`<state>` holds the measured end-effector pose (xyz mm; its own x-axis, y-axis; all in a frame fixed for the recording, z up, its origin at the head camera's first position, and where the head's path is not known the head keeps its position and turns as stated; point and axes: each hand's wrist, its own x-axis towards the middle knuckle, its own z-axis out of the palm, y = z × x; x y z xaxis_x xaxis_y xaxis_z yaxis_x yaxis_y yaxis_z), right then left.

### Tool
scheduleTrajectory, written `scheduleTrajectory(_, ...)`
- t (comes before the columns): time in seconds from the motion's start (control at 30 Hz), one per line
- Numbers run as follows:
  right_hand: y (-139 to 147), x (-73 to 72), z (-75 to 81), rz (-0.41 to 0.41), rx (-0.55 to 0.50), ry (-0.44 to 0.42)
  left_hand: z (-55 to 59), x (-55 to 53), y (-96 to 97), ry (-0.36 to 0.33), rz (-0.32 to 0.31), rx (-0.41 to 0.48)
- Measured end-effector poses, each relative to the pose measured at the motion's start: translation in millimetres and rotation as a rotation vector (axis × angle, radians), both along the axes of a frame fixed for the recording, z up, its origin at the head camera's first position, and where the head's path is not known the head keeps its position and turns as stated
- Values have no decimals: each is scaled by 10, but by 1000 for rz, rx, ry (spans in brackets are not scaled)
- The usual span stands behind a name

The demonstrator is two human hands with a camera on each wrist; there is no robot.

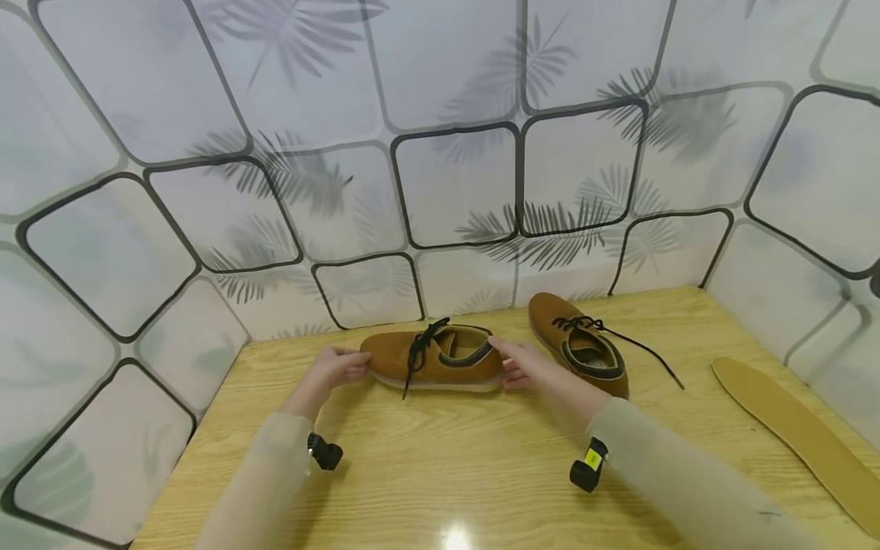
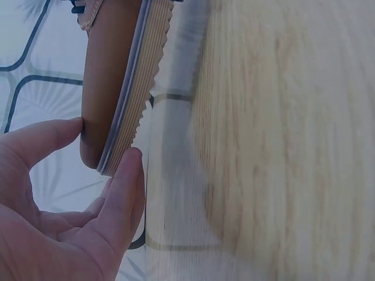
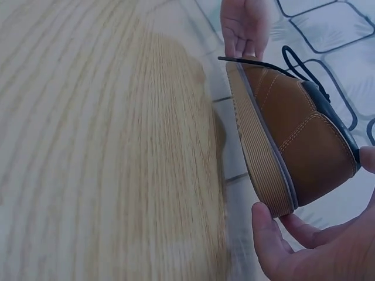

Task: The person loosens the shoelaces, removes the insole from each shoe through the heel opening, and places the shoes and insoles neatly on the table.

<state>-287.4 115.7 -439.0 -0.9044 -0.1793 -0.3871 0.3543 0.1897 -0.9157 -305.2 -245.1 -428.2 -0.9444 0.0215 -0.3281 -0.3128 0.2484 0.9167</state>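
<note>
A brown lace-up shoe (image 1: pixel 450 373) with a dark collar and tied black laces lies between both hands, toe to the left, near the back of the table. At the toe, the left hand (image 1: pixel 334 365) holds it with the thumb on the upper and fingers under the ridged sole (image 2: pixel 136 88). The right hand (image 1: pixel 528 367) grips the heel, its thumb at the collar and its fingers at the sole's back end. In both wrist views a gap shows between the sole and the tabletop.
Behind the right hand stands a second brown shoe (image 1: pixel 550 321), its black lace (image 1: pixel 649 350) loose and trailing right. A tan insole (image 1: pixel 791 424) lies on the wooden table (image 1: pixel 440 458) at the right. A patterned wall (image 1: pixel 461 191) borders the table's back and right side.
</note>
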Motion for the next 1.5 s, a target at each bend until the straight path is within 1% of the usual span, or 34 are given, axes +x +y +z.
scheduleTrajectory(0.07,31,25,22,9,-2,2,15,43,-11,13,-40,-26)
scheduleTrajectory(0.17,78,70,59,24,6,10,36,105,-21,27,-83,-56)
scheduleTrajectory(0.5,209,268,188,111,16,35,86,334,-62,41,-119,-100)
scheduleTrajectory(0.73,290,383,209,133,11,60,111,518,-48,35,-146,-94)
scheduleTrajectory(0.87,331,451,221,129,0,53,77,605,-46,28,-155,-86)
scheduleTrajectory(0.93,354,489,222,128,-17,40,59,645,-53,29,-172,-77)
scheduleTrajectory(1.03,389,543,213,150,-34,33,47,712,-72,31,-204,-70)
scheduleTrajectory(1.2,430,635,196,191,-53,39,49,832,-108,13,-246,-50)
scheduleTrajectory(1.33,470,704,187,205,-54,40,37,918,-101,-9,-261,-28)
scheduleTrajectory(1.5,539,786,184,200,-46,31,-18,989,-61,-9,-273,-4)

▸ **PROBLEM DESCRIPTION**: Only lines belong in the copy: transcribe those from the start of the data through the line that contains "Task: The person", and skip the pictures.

▸ **ANSWER FOR THE TASK**:
`<state>` holds the measured end-effector pose (xyz mm; its own x-axis, y-axis; all in a frame fixed for the recording, z up, its origin at the head camera's first position, and where the head's path is not known the head keeps its position and turns as stated; point and axes: each hand's wrist, its own x-axis towards the middle knuckle, its own z-axis out of the palm, y = z × x; x y z xaxis_x xaxis_y xaxis_z yaxis_x yaxis_y yaxis_z), right then left.

### Tool
scheduleTrajectory, written `scheduleTrajectory(_, ...)`
- t (comes before the columns): time in seconds from the motion's start (control at 30 Hz), one per line
- Numbers run as follows:
  right_hand: y (-139 to 147), x (-73 to 72), z (-75 to 81), rz (-0.41 to 0.41), rx (-0.55 to 0.50), ry (-0.44 to 0.42)
  left_hand: z (-55 to 59), x (-55 to 53), y (-96 to 97), ry (-0.36 to 0.33), rz (-0.32 to 0.31), rx (-0.41 to 0.48)
- Measured end-effector poses, each relative to the pose measured at the motion's start: translation in millimetres and rotation as a rotation vector (axis × angle, radians), both along the axes of a frame fixed for the recording, z up, its origin at the head camera's first position, and where the head's path is not known the head keeps its position and turns as stated
- Values have no decimals: each is scaled by 10, but by 1000 for rz, rx, ry (spans in brackets are not scaled)
- The usual span stands behind a name

The demonstrator is two human hands with a camera on each wrist; there is no robot.


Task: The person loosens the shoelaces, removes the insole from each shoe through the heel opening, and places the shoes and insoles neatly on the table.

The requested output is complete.